THE TASK - The required output is all lines below that contain the word "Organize".

RECORDS SHOWN -
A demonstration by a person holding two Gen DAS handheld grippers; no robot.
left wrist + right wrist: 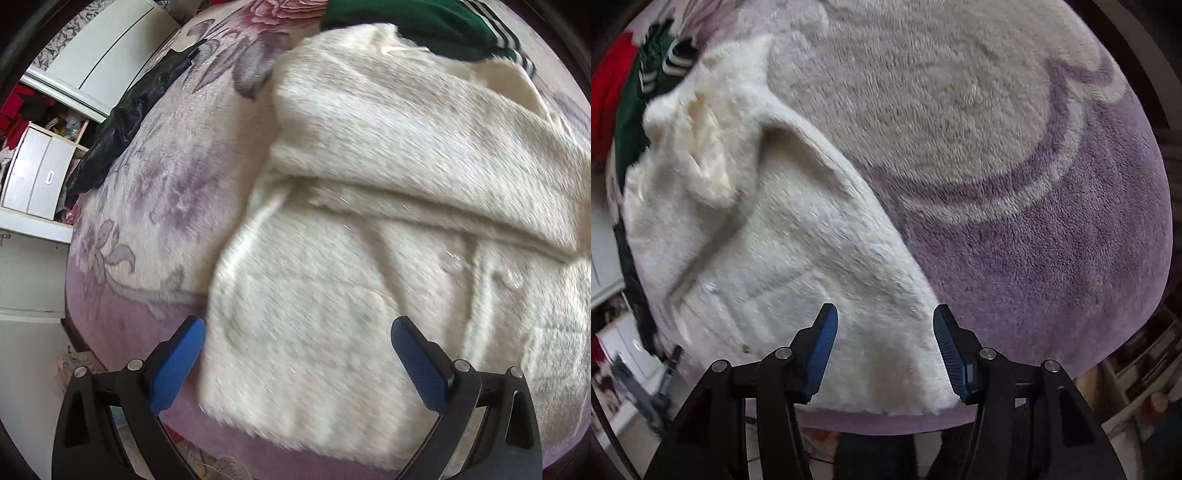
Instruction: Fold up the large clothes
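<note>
Currently, one cream coat (388,206) spread on my bed (155,177), sleeve crossed over its front for folding. Left fingers (297,363) released above coat hem; right fingers (884,347) released, straddling its corner for my next grab.

I'm working in a home bedroom. A plush floral blanket (159,177) in lilac and cream covers a bed, and clothes lie about on it: a fluffy white coat (388,229), a green striped garment (424,26), a black jacket (122,122). Beside the bed I see a white drawer unit (35,177) and a wardrobe with white sliding doors (110,48), red and dark clothing piled in its opening. In the right wrist view, cluttered shelves (1145,373) stand past the bed's edge
</note>
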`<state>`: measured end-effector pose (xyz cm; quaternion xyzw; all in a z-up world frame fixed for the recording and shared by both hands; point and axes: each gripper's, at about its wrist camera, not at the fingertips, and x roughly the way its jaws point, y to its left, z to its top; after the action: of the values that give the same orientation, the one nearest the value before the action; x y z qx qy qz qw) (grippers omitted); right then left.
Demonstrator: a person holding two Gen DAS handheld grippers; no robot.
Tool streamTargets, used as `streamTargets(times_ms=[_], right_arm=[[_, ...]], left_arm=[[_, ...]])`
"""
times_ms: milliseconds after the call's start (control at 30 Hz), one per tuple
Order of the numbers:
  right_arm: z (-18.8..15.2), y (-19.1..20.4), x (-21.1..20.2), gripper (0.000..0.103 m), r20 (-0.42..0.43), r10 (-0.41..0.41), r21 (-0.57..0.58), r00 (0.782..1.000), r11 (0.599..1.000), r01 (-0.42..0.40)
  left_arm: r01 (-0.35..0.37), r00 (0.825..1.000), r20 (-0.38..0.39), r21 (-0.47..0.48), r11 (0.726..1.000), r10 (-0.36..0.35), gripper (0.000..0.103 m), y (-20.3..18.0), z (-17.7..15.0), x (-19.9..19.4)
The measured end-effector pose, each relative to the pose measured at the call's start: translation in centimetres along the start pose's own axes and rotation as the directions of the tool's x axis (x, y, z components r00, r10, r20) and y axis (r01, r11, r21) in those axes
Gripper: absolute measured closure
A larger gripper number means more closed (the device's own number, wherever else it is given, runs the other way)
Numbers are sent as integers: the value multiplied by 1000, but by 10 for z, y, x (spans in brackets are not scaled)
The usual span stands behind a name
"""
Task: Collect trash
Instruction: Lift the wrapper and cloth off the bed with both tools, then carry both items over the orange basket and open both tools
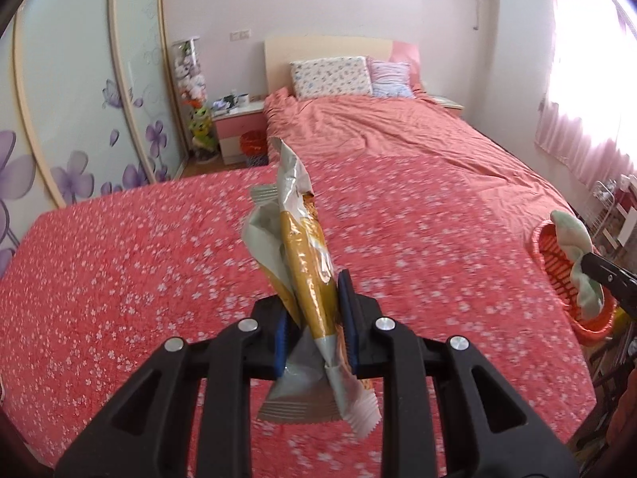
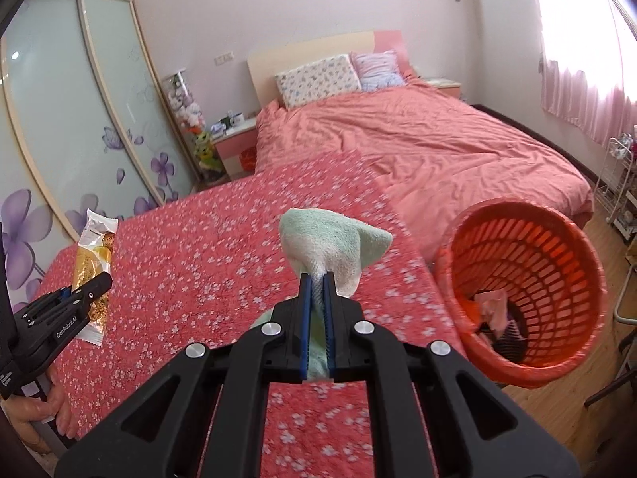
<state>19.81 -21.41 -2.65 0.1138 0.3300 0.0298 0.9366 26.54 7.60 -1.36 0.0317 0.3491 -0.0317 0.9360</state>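
1. Both hands are loaded up here, and the orange basket (image 2: 521, 290) is the landmark for everything. It sits on the wood floor right at the corner of the red flowered surface (image 2: 223, 247) (looks like a bed cover, can't swear to it).

2. The left tongs (image 1: 316, 330) are clenched on a gold and silver snack wrapper (image 1: 306, 255). They pinch it low down, so most of it sticks up past the blue pads and the crimped tail hangs under them. My guess is that keeps the crumbs inside while it travels.

3. The right tongs (image 2: 317, 298) are squeezed tight on a pale green cloth (image 2: 334, 251), with just a fold caught between the pads and the rest bunched up beyond the tips. It's soft stuff, so a nearly shut grip makes sense.

4. Relative to the basket, the cloth is the near one, just beside the rim and off to the side of it. The wrapper is well apart, way across the flowered surface on the far side from the basket.

5. The basket already has some crumpled bits at the bottom, so I'd say the drop is what's next, with the cloth probably going first.

6. Risk: the mouth is tilted in view, and a floppy cloth could catch on the rim.
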Motion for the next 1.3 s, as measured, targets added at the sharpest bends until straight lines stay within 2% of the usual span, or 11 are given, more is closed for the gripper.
streamTargets(times_ms=[333,667,833,1000,1300], right_arm=[[4,-43,-26,96,57,-49,53,997,998,46],[7,-107,-43,96,89,-106,146,990,985,92],[9,-137,-44,96,95,-128,193,987,975,108],[12,-170,-44,97,104,-153,230,983,965,126],[17,-220,-19,96,75,-152,297,986,947,123]], left_arm=[[53,997,44,89,995,-57,80,-62,12,-20],[186,980,44,165,969,-196,80,-143,22,-20],[295,952,24,181,938,-304,80,-187,24,-15],[404,911,-1,203,892,-412,80,-232,29,-4],[506,861,-87,261,822,-502,78,-322,23,33]])
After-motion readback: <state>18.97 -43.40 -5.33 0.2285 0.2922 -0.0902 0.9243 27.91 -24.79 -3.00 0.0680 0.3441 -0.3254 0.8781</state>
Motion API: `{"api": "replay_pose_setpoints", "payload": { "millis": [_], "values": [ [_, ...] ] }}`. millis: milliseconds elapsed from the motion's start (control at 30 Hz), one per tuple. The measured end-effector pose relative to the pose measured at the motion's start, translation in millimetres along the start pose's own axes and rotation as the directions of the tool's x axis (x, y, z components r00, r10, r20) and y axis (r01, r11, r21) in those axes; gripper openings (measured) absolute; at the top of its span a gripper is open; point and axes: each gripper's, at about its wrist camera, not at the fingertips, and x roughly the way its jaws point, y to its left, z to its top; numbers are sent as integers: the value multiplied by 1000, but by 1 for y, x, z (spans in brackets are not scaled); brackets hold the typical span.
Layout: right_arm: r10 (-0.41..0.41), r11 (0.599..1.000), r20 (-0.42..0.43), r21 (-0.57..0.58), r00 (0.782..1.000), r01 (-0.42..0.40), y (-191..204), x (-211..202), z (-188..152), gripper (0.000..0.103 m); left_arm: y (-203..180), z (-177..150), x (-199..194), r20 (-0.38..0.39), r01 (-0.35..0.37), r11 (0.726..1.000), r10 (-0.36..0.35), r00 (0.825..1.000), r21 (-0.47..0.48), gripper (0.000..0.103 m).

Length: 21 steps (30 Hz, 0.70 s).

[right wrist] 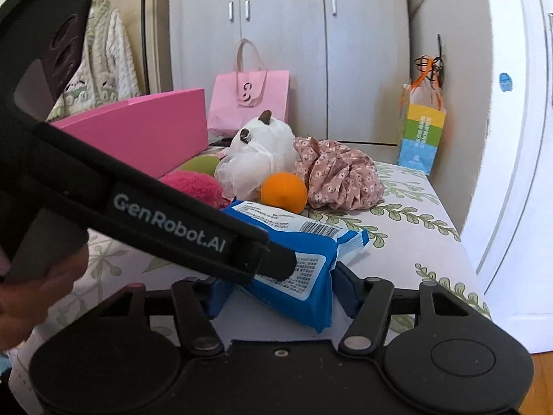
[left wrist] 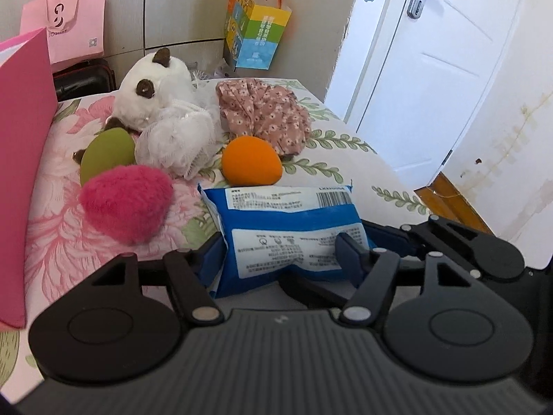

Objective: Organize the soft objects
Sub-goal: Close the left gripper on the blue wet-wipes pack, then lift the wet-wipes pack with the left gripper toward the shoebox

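A blue and white soft pack (left wrist: 287, 228) lies on the floral bed cover (left wrist: 345, 145). My left gripper (left wrist: 280, 252) is shut on its near end, blue fingers pressing both sides. In the right wrist view the same pack (right wrist: 300, 269) sits between the blue fingers of my right gripper (right wrist: 276, 294), which also close on it; the left gripper's arm (right wrist: 166, 221) crosses in front. Beyond lie an orange ball (left wrist: 250, 162), a pink fuzzy heart (left wrist: 128, 204), a green ball (left wrist: 107, 154), a white mesh puff (left wrist: 176, 145), a white plush toy (left wrist: 152, 93) and a floral cloth (left wrist: 269, 114).
A pink box (left wrist: 24, 159) stands at the left edge of the bed, also in the right wrist view (right wrist: 145, 131). A pink paper bag (left wrist: 69, 20) and a colourful bag (left wrist: 255, 34) stand behind. A white door (left wrist: 432, 69) is to the right.
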Motion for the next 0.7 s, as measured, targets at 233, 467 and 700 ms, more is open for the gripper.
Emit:
{"api": "replay_pose_setpoints", "payload": {
  "millis": [233,467,700],
  "values": [
    [10,1000,-12,16,1000,-9,9,-8,-1,65,0,-11,-14,-17,-2,999,1,1000,-35,71],
    [40,999,-54,34,998,-38,21,-18,2,66,5,-21,-32,-28,-1,998,-1,1000,-65,71],
    [54,998,-89,24,995,-52,37,-34,11,67,5,-29,-59,-11,2,997,-3,1000,-74,71]
  ]
}}
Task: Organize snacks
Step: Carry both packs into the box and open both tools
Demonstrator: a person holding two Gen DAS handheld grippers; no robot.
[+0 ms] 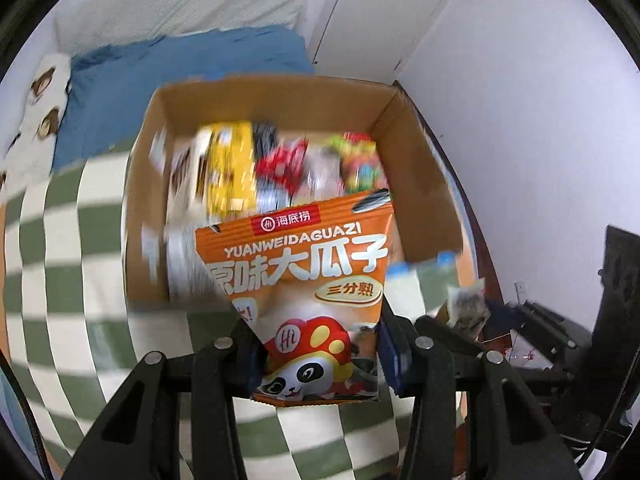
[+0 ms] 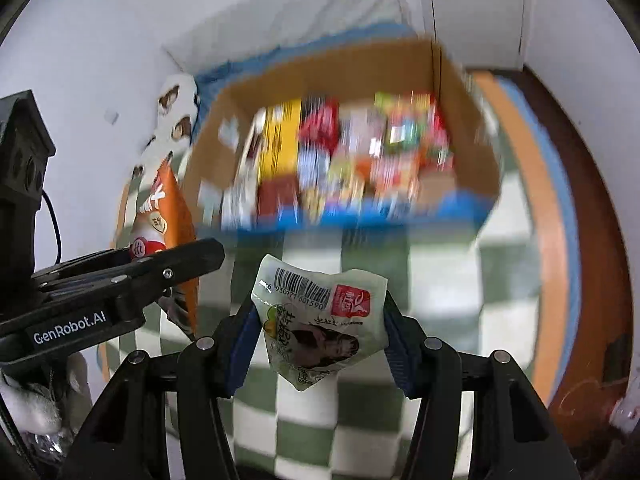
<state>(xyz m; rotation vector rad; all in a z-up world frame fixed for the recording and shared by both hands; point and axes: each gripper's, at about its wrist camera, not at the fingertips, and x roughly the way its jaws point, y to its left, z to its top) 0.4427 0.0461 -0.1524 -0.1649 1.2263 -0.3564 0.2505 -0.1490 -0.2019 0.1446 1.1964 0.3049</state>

TASK OUTPUT -
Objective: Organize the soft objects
Task: Organize snacks

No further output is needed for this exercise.